Deputy Assistant Secretary of the Treasury for Financial Institutions
- In office December 2023 – January 2025
- President: Joe Biden

Personal details
- Education: University of California, Berkeley (BA) Georgetown University (JD)

= Jeanette Quick =

American attorney

Jeanette Quick is an American attorney and former government official who served as the Deputy Assistant Secretary of the Treasury for Financial Institutions in the Biden Administration and deputy commissioner of investor protection at the California Department of Financial Protection and Innovation for California Governor Gavin Newsom. Her work at Treasury focused on studying opportunities and risks presented by artificial intelligence within the financial sector.

Quick was valedictorian of Simi Valley High School at the age of 16.

Quick earned her undergraduate degree from University of California, Berkeley and a J.D. from Georgetown University Law Center. She is also an author of theater reviews and a poet.

==Career==

Quick began her legal career at the Office of the Comptroller of the Currency, where she served in the New York and DC offices. In 2011, she moved to the legislative branch to work for Chairman Tim Johnson and then Chairman Sherrod Brown of the US Senate Committee on Banking, Housing, and Urban Affairs.

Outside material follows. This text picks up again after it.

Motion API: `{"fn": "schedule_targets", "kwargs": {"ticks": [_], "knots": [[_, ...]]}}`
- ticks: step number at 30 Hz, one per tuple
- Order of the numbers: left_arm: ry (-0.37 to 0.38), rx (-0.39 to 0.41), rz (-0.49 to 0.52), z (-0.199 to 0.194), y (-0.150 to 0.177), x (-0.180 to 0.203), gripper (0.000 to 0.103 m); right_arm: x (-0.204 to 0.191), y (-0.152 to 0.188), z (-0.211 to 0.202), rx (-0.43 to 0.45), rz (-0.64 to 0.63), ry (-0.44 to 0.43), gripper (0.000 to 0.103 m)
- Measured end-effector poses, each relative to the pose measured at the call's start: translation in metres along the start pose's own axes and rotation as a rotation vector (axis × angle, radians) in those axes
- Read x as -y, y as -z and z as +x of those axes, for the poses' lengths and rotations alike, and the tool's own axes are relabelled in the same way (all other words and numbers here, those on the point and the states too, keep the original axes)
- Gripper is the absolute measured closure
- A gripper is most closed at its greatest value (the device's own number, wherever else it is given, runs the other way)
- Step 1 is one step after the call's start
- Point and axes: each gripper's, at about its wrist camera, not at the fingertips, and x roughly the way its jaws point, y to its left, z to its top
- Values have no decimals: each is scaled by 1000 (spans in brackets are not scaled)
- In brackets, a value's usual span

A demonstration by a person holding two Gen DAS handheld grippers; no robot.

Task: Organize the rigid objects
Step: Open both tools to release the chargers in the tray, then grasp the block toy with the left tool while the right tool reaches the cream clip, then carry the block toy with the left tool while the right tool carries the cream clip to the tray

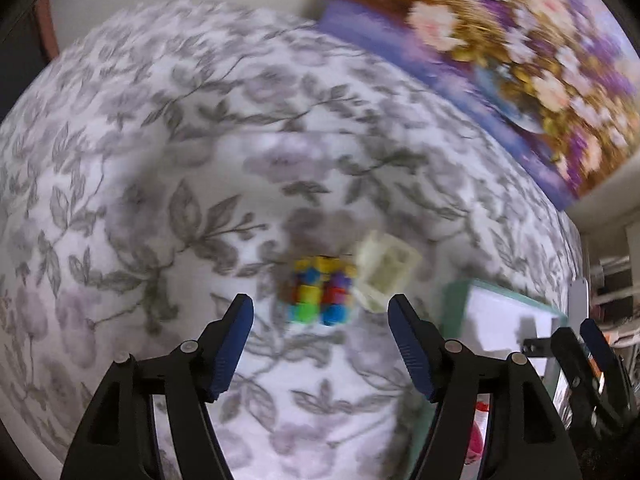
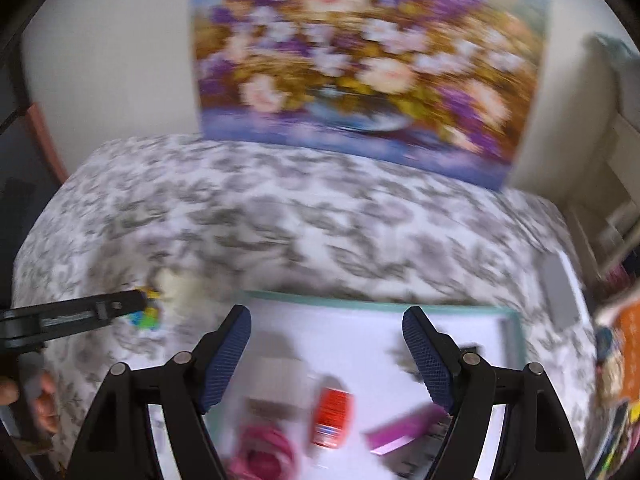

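From the left wrist, the left gripper (image 1: 320,316) hangs wide open over the flowered bedspread (image 1: 160,160), nothing between its jaws — just ahead of them lies a many-coloured puzzle cube (image 1: 320,294), and touching its right side a cream plastic piece (image 1: 384,272), boxy and open on top. Both look light, hard and stiff; I would guess the cube is best pinched across two flat opposite faces, where the pads sit square, while the cream piece may be thin-walled and better taken across its outer walls. To the right is the green-rimmed white tray (image 1: 516,300). From the right wrist, the right gripper (image 2: 326,332) is also spread open and empty above that tray, which holds a red tube (image 2: 332,416), a pink bundle (image 2: 264,452), a purple flat thing (image 2: 404,428) and a brownish box (image 2: 276,376). The tube bears a label, yet blur makes it unreadable — no writing can be made out anywhere. A flower painting (image 2: 360,64) leans against the wall.
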Motion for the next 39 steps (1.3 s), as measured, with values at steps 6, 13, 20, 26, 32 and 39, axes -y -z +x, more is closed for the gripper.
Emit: {"fn": "schedule_targets", "kwargs": {"ticks": [6, 13, 20, 26, 32, 39], "knots": [[16, -38, -12, 18, -4, -9, 32, -56, -2, 31, -45, -113, -54, 22], [40, -56, 7, 29, -8, -5, 43, -85, 4, 59, -92, -195, -69, 22], [65, -74, 20, 31, -8, -3, 64, -98, 6, 70, -114, -242, -73, 22], [34, -62, -60, 22, -14, -28, 65, -114, 4, 82, -137, -281, -67, 22], [18, -40, -137, 10, -20, -56, 65, -132, -1, 105, -165, -286, -68, 22], [21, -35, -163, 5, -24, -70, 65, -143, -7, 127, -192, -251, -50, 26]]}}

In 2017, Quick left public service to work for Scratch and then as head of legal, public policy, and compliance at the US payments company Gusto. In 2020, she ran for public office to serve on the board of trustees for the City College of San Francisco, but did not win.

In 2022, Governor Newsom appointed Quick as deputy commissioner of investor protection at the California Department of Financial Protection and Innovation. In that role, she led the organization's cryptocurrency unit and special projects focused on protecting consumers.

In December 2023, Quick joined the Department of Treasury as a Deputy Assistant Secretary of the Treasury for Financial Institutions. She oversaw the Office of Financial Institutions Policy and the Federal Insurance Office. Quick led work focused on AI in financial services, focused on assessing risks and opportunities associated with the technology.